The United States Trustee investigated Steinberg and, during a deposition, the real-estate agent admitted to the referral scheme. The Malhotras then brought suit, alleging that Steinberg presented fraudulent claims to the court when he failed to disclose his referral arrangement and practice of flipping properties. The district court dismissed the case on public-disclosure grounds.
On appeal, the Ninth Circuit affirmed. The Court held that the referral arrangement had been publicly disclosed because the agent’s deposition was part of an administrative investigation and that the Malhotras failed to demonstrate knowledge of the referral scheme prior to the deposition. As such, they were not the original sources of the details. Notably, the court did not require a disclosure to the public at large for the public-disclosure bar to apply.
U.S. ex rel. Ahumada v. NISH, 756 F.3d 268 (4th Cir. 2014)
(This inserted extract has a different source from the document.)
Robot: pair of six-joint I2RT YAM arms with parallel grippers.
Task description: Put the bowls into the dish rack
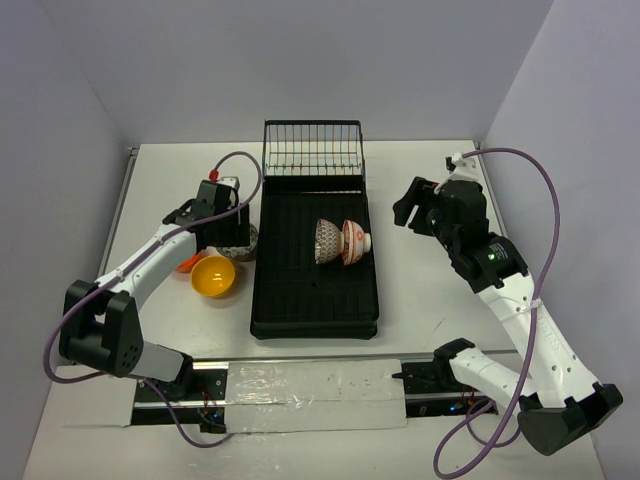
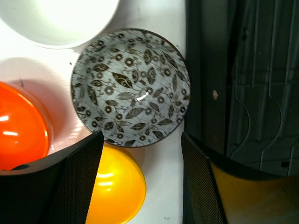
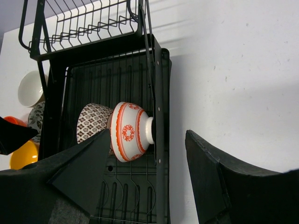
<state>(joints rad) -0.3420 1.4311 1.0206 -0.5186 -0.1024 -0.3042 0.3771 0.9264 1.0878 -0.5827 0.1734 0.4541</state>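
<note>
We see the left gripper (image 2: 141, 140) hanging above the grey leaf-patterned bowl (image 2: 131, 87), its fingers spread wide and holding nothing. That bowl sits upright on the table (image 1: 420, 320), just beside the left edge of the dish rack (image 1: 315, 290). The white bowl (image 2: 56, 18), the red-orange bowl (image 2: 21, 126) and the yellow-orange bowl (image 2: 114, 184) crowd close around it. Inside the rack, two bowls stand on their sides, touching: the pinkish patterned bowl (image 1: 327, 242) and the red-on-white bowl (image 1: 354, 241), the latter against the right rim. The right gripper (image 1: 410, 212) hovers over the table to the right of the rack, its fingers also wide apart and empty. The wire basket (image 1: 312, 148) stands at the rack's far end.
</note>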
The Javits-Wagner-O’Day Act (JWOD) promotes jobs and training for the blind and severely disabled. In Ahumada, a former employee of the National Center for the Employment of the Disabled brought various FCA claims against his former employer, several corporate executives, certain suppliers, and the National Industries for the Severely Handicapped (NISH). The United States intervened and settled the claims against the corporation and corporate executives. Thereafter, the district court dismissed the claims against the remaining defendants on public-disclosure grounds. On appeal, the Fourth Circuit affirmed, applying a narrow test for the public-disclosure bar by considering whether the allegations were “actually derived from the public disclosure itself.” Id. at 274. The court held that (1) the allegations in Ahumada’s complaint had in fact been “derived from” public disclosures—namely, newspaper articles about the corporation’s questionable practices—and (2) Ahumada had failed to establish that he had “direct and independent knowledge” of the facts supporting the allegations.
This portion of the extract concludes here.